• [Work item]: In the listing that follows, find the line with "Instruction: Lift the", then copy exactly from it through the line with "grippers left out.", leaving out every picture.

• [Provided data]:
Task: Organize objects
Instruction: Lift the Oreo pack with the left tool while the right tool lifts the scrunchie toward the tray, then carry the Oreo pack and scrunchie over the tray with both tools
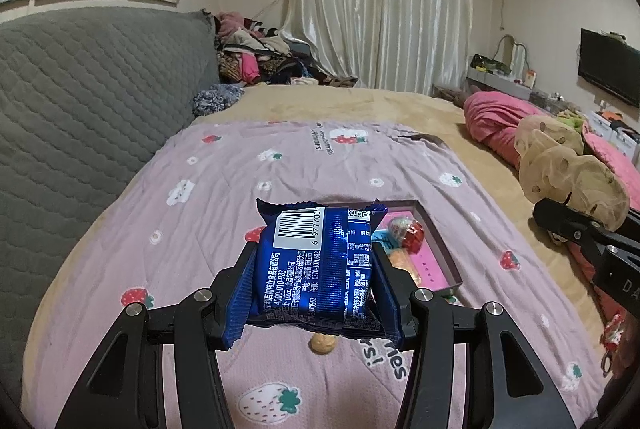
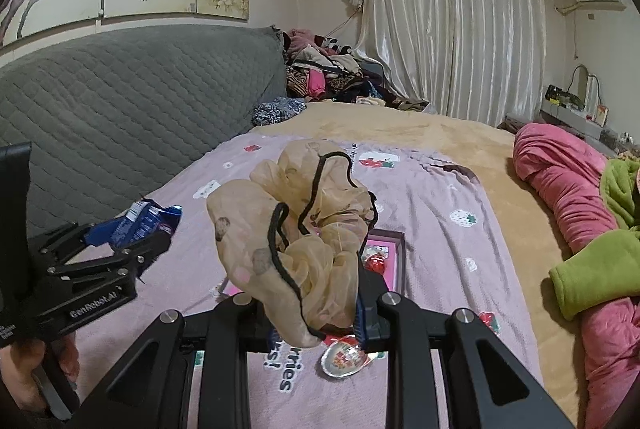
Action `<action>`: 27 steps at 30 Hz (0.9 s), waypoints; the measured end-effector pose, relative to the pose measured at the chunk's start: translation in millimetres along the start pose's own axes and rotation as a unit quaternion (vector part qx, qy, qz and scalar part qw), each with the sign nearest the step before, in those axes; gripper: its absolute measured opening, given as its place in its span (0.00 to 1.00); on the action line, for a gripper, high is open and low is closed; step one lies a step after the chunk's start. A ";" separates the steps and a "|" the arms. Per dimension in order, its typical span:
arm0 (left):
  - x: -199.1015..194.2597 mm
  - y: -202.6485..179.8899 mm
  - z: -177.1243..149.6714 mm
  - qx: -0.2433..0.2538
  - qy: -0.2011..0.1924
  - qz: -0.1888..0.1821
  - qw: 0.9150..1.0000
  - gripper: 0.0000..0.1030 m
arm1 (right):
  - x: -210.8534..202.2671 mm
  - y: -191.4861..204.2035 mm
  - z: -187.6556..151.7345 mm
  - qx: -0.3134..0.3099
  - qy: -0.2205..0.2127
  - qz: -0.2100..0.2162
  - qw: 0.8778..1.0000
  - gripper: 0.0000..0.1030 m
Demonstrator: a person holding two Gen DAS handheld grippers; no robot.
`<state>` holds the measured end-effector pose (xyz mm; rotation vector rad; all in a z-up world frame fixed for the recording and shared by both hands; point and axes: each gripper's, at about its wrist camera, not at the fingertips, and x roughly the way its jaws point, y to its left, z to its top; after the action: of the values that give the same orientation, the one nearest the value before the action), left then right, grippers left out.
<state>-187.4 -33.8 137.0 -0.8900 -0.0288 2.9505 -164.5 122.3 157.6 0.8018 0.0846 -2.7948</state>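
My left gripper (image 1: 316, 269) is shut on a blue foil snack packet (image 1: 320, 261) and holds it above the pink strawberry blanket (image 1: 200, 197). Behind the packet lies a shallow pink box (image 1: 434, 253) with wrapped sweets (image 1: 412, 233) in it. My right gripper (image 2: 316, 309) is shut on a beige sheer scrunchie with black cord trim (image 2: 296, 237), held above the same box (image 2: 394, 257). The left gripper (image 2: 132, 249) with its packet (image 2: 140, 221) shows at the left of the right wrist view; the right gripper's arm (image 1: 588, 241) and scrunchie (image 1: 568, 169) show at the right of the left wrist view.
A small round biscuit (image 1: 322, 343) lies on the blanket under the packet. A clear wrapped sweet (image 2: 344, 359) lies below the right gripper. A grey quilted headboard (image 1: 88, 101) stands left. Pink bedding (image 2: 560, 181) and a green garment (image 2: 600, 269) lie right. Clothes (image 1: 260, 57) are piled behind.
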 end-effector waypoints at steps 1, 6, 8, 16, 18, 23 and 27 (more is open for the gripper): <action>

• [The answer]:
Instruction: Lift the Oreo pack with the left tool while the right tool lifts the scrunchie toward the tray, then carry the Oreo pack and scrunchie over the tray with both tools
Action `<action>`: 27 steps at 30 Hz (0.9 s), waypoints; the measured end-effector pose, relative to the pose measured at the chunk's start: translation in millimetres along the start pose's own axes and rotation as a unit quaternion (vector part qx, qy, qz and scalar part qw), each with the sign nearest the step before, in those axes; gripper: its absolute measured opening, given as its place in its span (0.00 to 1.00); on the action line, for a gripper, high is open and low is closed; step one lies a step after the chunk's start. A ";" separates the steps and a "|" the arms. Per dimension in order, its typical span:
arm0 (left):
  - x: -199.1015..194.2597 mm
  - y: -202.6485..179.8899 mm
  - z: -177.1243..149.6714 mm
  - qx: -0.2433..0.2538
  - qy: -0.2011..0.1924
  - qz: -0.1888..0.1821
  - qw: 0.9150..1.0000
  - gripper: 0.0000..0.1030 m
arm1 (right):
  - x: -210.8534..202.2671 mm
  - y: -191.4861..204.2035 mm
  - z: -187.6556..151.7345 mm
  - qx: -0.3134..0.3099
  - qy: -0.2205..0.2127
  - qz: -0.2100..0.2162
  - qw: 0.8778..1.0000
  - gripper: 0.0000..0.1030 m
Demonstrator: a person holding two Gen DAS handheld grippers; no robot.
`<state>` holds the measured end-effector pose (xyz mm; rotation vector rad; all in a z-up world frame fixed for the recording and shared by both hands; point and axes: each gripper's, at about its wrist camera, not at the fingertips, and x roughly the way its jaws point, y to its left, z to its top; after the action: of the values that give the same orientation, the one nearest the value before the action), left then right, grippers left out.

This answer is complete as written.